En France la déclaration du VIH/SIDA est obligatoire et anonyme. L'objectif c'est de connaître le nombre et les caractéristiques des personnes découvrant leur séropositivité VIH, en suivre l’évolution, et fournir des données permettant d’estimer le nombre de nouvelles contaminations, c'est-à-dire l’incidence du VIH. Qui doit déclarer? Tout biologiste qui diagnostique une infection par le VIH, et tout clinicien ayant prescrit une sérologie VIH qui est confirmée positive ou qui constate le décès d’une personne séropositive pour le VIH.
Pour obtenir gain de cause face à une discrimination il faut qu'il y ait un refus d'accès à un service ou à des soins. Dans le cas d'un refus de soins il est possible de solliciter le défenseur des droits et/ou d porter plainte directement.

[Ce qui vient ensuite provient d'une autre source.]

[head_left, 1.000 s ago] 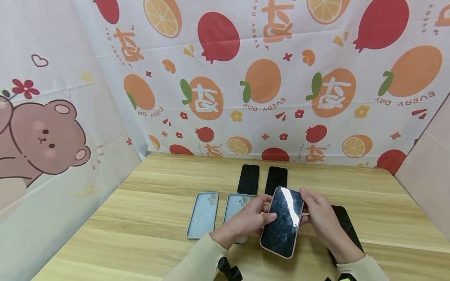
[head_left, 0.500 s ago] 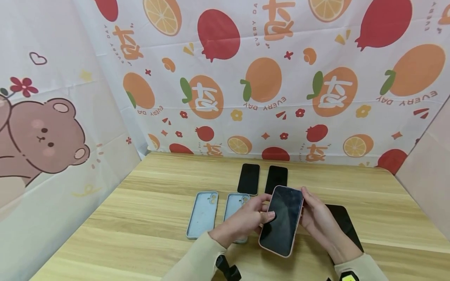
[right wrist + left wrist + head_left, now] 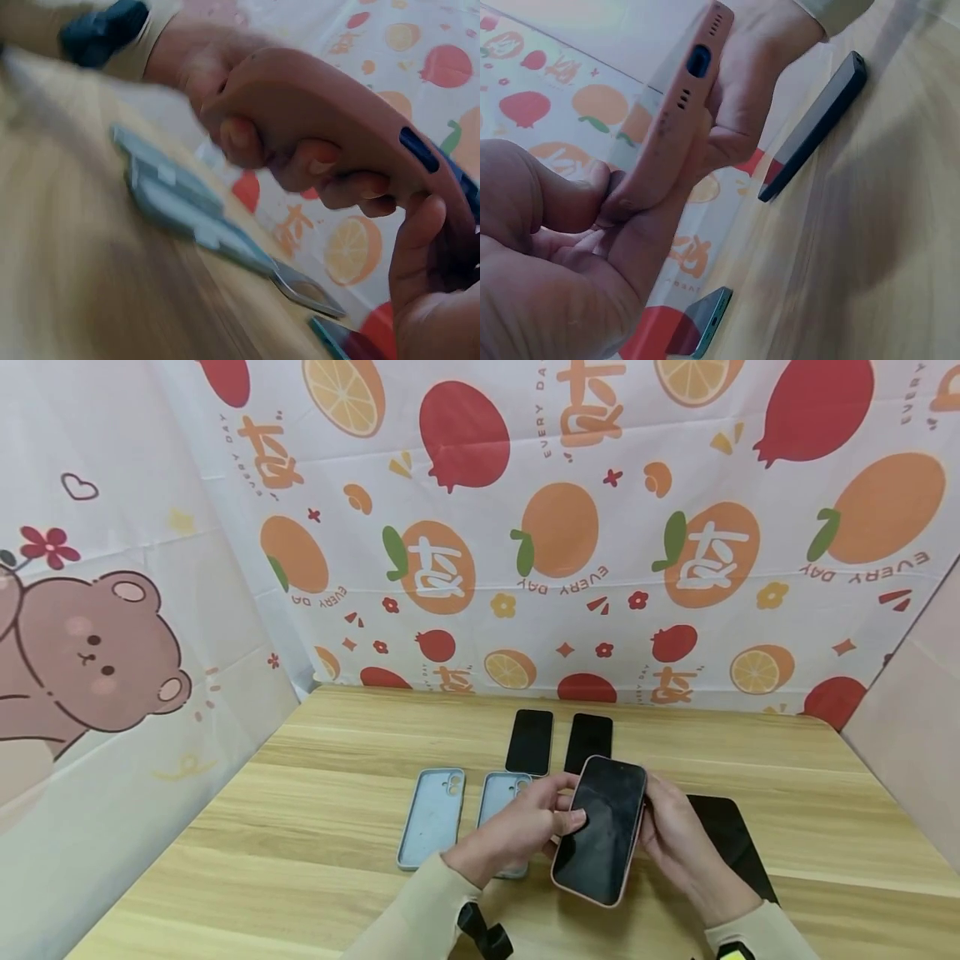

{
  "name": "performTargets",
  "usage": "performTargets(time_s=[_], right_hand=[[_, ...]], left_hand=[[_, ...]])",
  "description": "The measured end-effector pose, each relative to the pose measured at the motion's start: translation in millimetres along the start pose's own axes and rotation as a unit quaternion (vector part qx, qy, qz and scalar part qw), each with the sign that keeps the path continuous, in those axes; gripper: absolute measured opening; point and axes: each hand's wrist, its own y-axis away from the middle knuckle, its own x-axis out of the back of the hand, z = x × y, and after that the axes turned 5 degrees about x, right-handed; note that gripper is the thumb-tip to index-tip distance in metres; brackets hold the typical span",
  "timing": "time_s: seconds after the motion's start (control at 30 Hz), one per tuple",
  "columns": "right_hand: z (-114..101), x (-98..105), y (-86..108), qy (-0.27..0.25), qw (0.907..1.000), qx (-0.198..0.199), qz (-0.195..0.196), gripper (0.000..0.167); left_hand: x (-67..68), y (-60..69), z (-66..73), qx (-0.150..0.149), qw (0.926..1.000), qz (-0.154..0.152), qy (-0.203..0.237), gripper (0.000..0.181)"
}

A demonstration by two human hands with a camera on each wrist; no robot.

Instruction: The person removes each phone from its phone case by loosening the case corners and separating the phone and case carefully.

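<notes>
A smartphone with a dark screen sits in a pink phone case, tilted above the table. My left hand grips its left edge, thumb on the screen and fingers behind the case. My right hand holds the upper right edge; in the right wrist view its finger presses the pink case beside a side cutout. Blue of the phone shows through that cutout and past the case's rim near the corner. Part of the right hand's grip is hidden by the phone.
Two light blue phone cases lie left of my hands, one partly covered by the left hand. Two black-screened phones lie behind. A larger dark flat device lies on the wooden table beside my right forearm. A printed curtain hangs behind.
The bright glare has left the phone's screen as it tilted slightly. My right hand has shifted from the top right corner a little down the edge. The left hand keeps its grip.
</notes>
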Motion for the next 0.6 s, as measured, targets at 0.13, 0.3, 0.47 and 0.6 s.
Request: performTargets(time_s=[0.13, 0.3, 0.47, 0.6], right_hand=[[0.2, 0.2, -1.3, 0.102, 0.9934, -0.025, 0.045, 0.037], [3.0, 1.7, -2.8, 0.115, 0.9916, -0.038, 0.046, 0.043], [6.5, 0.1, -4.7, 0.066, 0.9931, -0.063, 0.073, 0.045], [5.5, 0.8, -4.0, 0.041, 0.9931, -0.071, 0.083, 0.045]], left_hand=[[0.4, 0.1, 0.3, 0.015, 0.9993, 0.018, -0.029, 0.032], [1.1, 0.1, -0.2, 0.026, 0.998, 0.035, -0.046, 0.035], [0.3, -0.6, -0.1, 0.028, 0.9979, 0.047, -0.035, 0.035], [-0.2, -1.3, 0.4, 0.026, 0.9981, 0.046, -0.032, 0.036]])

Ceci dit, il doit être possible de signaler toute discrimination à la direction de l'hôpital, à des médias ou à une association, voire à l'ordre des médecins! Les associations peuvent aider, parfois se constituer parties civiles aussi, par exemple.
Si il reste de grands progrès à faire pour mieux protéger les personnes vivant avec le VIH et si les débats restent vifs quant à l'obligation de divulgation et la pénalisation de la transmission, des avancées ont eu lieu, et des recours existent face aux discriminations.

Le compte-rendu touche à sa fin, et pourquoi pas faire un chat thématique une prochaine fois sur les orages en Normandie?
Merci de votre attention. Cordialement. Tom.